Pas sinds 19 mei is fysieke muziekles hier weer mogelijk, voor het eerst sinds december. Dit is pas de tweede fysieke les van dit jaar. En ook in de eerste lockdown van vorig jaar moest muziekles noodgedwongen via Zoom worden gegeven. En dat was ver-schrik-ke-lijk, vinden de leerlingen hier in Amsterdam. ‘In mijn kamer is de WiFI slecht. Ik verhuisde dan naar de woonkamer’, zegt een kleurrijk ogend meisje. En in de woonkamer kon ze zich juist weer moeilijk concentreren. Voor een andere leerling was de WiFi zó slecht dat ze de meeting moeilijk in kwam. Als ze daar wel in slaagde, zag ze de docent haperen. Bovendien was er een hoop afleiding voor de leerlingen: van dansende moeders tot broodjes tot spelende broertjes. Het instrument zelf was voor sommige leerlingen ook een uitdaging: een elektronisch drumstel speelt en klinkt toch wel anders dan een normale.

Dat leidde tot achterstanden en minder groei bij de leerlingen. Onwijs jammer, want op de muziekschool worden de bouwstenen voor het talent van de toekomst gelegd. Met de leerlijn die al op de muziekschool al op jonge leeftijd wordt ingezet, leg je de basis voor je hele muzikale leven. En misschien ga je daarna wel naar het conservatorium. Of word je gewoon rockster. En dat vuur houdt je moeilijker brandend wanneer je elkaar niet fysiek ziet.

De motivatie verdampte in 2020

Samen spelen kon dus niet, de afgelopen maanden. Het werd een kwestie van voor- en naspelen. Vooral bij de drumlessen was dat een probleem. ‘Elkaar horen was ingewikkeld tot onmogelijk, de juiste knopjes vinden om het geluid te dempen was even lastig’, zegt drumleraar Olaf Keus. Ook specifieke dingen uitleggen is ingewikkeld via Zoom. ‘De songtekst uitleggen kan wel, maar je ziet niet hoe de leerling ademt, dat is uit beeld', vertelt zanglerares Gerlinde Esser. Vooral met oefening hebben we een flinke inhaalslag te maken.’ Keus bevestigt dat. ‘Je kunt in de les véél beter bijsturen.’ In de Zoom-lessen focuste keyboardleraar Remy de Boer meer op theorie, vertelt hij. ‘Dat ging met sprongen vooruit. Toch loop je tegen een plafond aan: de interactie mist. Dan wordt muziek iets theoretisch.’ 

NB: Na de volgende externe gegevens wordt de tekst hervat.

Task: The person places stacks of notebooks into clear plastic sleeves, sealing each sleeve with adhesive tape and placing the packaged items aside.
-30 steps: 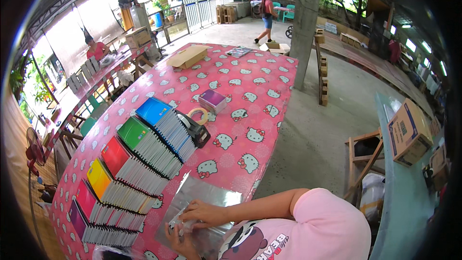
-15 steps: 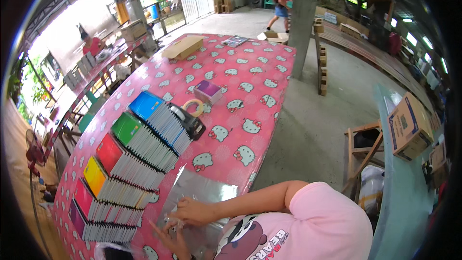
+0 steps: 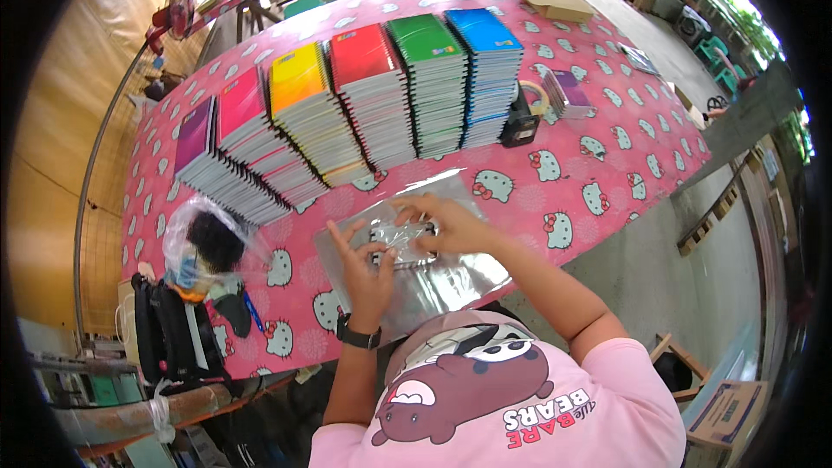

Niet alleen bij de leerlingen leidde dat tot een dalende motivatie, ook bij de docenten. Helemaal als je maandenlang tegen een ‘koud scherm’ aankijkt. ‘Dat was vier weken prima, na vijf maanden voelde ik de motivatie kelderen,' vertelt De Boer. 'En als jij dat al aangeeft als docent, voelen de leerlingen dat haarfijn aan.’ De docenten besloten de laatste twee maanden vanuit de muziekschool te livestreamen. Dat hielp, maar de interactie met leerlingen miste nog steeds.

Gezelligheid maar ook onbegrip in Groningen

Dat herkent ook Selim Boukhris van muziekschool Vrijdag in Groningen. In een kelder klinkt een hoop herrie vanuit studio drie: een bontgekleurde ruimte die net een nieuw likje verf heeft gekregen. De stoere bandleden van punkband The Next Call oefenen daar nieuw materiaal. Maar discussiëren doen ze ook, en dan graag over de kleinste details. Die drumfill bijvoorbeeld, waar moet die eigenlijk komen? Voorafgaand aan de eerste zanglijn, tijdens of erna? De jongens debatteren een eind weg, terwijl ze de diverse opties uitvoeren. Eigenlijk is het wel een stuk makkelijker om dit soort discussies fysiek te houden dan over Zoom. 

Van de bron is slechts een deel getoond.